It is the one that makes you a better person.”
“To get out of my embarrassment with such a wise answer, I asked:
“What is it that makes me better?”
“He responded:
“Whatever makes you
more Compassionate,
more Sensible,
more Detached,
more Loving,
more Humanitarian,
more Responsible,
more Ethical.”
“The religion that will do that for you is the best religion”
“I was silent for a moment, marveling and even today
thinking of his wise and irrefutable response:
“I am not interested, my friend, about your religion
or if you are religious or not.
“What really is important to me is your behavior in
front of your peers, family, work, community,
and in front of the world.”
“Remember, the universe is the echo of our actions and our thoughts.

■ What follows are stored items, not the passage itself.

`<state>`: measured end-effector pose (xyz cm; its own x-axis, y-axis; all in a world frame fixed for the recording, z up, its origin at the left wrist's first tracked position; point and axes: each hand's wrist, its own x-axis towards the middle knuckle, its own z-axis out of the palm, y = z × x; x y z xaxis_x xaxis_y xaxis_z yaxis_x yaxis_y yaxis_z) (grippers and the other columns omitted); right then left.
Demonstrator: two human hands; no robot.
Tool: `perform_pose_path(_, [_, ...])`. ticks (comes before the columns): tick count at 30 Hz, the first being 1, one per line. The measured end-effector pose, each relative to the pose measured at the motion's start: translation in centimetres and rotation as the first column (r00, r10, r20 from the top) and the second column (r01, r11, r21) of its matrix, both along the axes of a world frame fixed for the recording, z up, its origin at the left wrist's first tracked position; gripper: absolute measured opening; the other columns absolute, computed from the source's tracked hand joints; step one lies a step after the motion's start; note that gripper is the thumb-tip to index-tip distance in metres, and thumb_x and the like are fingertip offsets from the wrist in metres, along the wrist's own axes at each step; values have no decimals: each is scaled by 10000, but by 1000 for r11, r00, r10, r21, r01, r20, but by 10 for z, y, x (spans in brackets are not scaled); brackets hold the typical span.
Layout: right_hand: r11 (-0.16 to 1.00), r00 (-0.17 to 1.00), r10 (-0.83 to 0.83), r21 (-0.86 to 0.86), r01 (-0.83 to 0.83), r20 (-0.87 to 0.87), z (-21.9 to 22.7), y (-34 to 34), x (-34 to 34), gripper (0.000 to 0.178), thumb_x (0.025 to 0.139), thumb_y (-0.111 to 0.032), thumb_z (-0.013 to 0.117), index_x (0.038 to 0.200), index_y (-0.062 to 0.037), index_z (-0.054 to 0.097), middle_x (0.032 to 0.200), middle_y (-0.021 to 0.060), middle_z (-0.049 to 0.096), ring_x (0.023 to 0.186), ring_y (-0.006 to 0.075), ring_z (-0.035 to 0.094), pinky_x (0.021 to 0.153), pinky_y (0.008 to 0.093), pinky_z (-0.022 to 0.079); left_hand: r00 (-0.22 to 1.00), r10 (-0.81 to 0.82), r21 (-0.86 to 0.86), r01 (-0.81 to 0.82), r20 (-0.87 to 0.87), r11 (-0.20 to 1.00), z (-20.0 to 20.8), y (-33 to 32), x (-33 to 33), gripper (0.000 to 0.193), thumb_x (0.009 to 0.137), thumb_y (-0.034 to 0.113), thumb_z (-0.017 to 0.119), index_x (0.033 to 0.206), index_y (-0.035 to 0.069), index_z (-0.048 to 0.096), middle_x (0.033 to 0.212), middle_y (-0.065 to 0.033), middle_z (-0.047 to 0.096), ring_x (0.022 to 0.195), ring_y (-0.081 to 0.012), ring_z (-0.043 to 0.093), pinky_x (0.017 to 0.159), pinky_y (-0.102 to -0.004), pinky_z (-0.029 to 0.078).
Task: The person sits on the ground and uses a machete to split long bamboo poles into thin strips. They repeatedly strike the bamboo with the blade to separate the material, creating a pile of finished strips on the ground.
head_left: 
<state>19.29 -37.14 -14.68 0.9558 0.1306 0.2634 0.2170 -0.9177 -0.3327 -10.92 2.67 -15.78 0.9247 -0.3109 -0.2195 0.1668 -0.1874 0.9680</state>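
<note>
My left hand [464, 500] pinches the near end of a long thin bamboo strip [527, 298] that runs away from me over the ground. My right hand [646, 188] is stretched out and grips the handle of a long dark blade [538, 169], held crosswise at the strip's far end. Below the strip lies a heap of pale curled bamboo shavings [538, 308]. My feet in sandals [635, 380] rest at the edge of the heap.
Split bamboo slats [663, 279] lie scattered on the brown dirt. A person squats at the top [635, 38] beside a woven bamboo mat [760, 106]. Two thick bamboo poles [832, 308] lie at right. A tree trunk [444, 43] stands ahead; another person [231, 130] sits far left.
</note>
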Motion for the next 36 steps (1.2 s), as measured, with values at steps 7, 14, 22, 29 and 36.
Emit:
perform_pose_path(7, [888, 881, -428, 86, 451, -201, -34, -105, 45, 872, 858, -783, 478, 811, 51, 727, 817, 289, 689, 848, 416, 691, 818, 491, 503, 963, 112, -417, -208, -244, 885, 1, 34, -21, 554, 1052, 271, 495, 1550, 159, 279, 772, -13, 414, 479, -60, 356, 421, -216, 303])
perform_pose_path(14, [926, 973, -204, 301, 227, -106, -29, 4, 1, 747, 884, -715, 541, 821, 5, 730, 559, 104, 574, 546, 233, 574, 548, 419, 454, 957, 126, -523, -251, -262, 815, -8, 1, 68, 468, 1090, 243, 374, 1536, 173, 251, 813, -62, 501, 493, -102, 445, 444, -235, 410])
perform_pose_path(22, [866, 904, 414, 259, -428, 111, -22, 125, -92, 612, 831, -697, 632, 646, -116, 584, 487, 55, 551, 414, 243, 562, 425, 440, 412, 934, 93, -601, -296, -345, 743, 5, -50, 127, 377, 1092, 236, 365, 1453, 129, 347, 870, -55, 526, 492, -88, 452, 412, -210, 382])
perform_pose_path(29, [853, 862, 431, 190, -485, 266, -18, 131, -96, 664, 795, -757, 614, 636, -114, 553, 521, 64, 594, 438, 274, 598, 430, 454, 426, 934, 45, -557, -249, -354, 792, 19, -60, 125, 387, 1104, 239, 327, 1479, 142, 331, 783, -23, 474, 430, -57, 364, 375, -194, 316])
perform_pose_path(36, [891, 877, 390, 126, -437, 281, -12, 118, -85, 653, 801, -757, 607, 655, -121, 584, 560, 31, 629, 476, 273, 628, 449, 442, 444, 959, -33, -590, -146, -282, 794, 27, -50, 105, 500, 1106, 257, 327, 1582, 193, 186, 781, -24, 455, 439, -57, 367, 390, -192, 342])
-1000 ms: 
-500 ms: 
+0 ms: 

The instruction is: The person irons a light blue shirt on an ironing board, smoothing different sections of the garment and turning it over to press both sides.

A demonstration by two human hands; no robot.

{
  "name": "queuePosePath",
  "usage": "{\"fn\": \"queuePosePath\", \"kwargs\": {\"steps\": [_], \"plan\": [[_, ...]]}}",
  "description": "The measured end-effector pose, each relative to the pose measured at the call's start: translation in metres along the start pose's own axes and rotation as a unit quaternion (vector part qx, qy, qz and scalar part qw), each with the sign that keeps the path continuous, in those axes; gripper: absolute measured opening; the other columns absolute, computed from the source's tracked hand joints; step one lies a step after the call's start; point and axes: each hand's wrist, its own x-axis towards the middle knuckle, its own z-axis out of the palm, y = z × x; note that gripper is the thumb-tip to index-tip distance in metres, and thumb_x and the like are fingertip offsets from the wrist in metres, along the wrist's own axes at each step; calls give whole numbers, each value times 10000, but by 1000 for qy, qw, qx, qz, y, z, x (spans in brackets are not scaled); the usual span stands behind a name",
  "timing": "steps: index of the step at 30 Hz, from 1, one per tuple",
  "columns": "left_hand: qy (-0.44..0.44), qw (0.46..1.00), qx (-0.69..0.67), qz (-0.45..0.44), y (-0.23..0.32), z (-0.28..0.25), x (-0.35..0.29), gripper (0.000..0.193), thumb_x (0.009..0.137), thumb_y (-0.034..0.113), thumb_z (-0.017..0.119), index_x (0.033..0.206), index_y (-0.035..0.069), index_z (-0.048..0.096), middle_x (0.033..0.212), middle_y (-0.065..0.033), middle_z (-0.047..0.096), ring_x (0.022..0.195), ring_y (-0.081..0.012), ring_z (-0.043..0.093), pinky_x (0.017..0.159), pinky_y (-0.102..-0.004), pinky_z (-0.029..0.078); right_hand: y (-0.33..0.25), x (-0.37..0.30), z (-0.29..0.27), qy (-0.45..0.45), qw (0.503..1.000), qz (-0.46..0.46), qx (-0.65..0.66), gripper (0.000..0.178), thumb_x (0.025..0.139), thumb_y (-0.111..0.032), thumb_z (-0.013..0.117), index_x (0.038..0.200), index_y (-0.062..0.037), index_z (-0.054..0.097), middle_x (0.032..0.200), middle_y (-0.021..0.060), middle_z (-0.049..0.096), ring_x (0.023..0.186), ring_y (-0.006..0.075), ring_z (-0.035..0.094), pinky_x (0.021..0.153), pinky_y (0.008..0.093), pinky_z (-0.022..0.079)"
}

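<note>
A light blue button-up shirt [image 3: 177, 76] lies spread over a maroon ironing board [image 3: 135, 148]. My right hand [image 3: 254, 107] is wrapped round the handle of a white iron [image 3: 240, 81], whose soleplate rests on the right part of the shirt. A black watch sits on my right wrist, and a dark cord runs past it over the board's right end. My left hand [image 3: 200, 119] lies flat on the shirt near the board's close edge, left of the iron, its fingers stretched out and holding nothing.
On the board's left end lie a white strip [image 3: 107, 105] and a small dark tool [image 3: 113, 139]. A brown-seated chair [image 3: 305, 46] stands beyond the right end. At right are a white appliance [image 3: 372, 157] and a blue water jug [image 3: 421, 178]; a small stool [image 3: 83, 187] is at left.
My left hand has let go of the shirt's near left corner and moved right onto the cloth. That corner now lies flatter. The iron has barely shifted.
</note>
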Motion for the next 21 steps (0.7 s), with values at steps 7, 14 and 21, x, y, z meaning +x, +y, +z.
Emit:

“The law of action and reaction is not exclusively for physics.
It is also of human relations.
If I act with goodness, I will receive goodness.
If I act with evil, I will get evil.
“What our grandparents told us is the pure truth.
You will always have what you desire for others.
Being happy is not a matter of destiny.
It is a matter of options.”
Finally he said:
“Take care of your Thoughts because they become Words.
Take care of your Words because they will become Actions.
Take care of your Actions because they will become Habits.
Take care of your Habits because they will form your Character.
Take care of your Character because it will form your Destiny,
and your Destiny will be your Life
… and …
“There is no religion higher than the Truth.”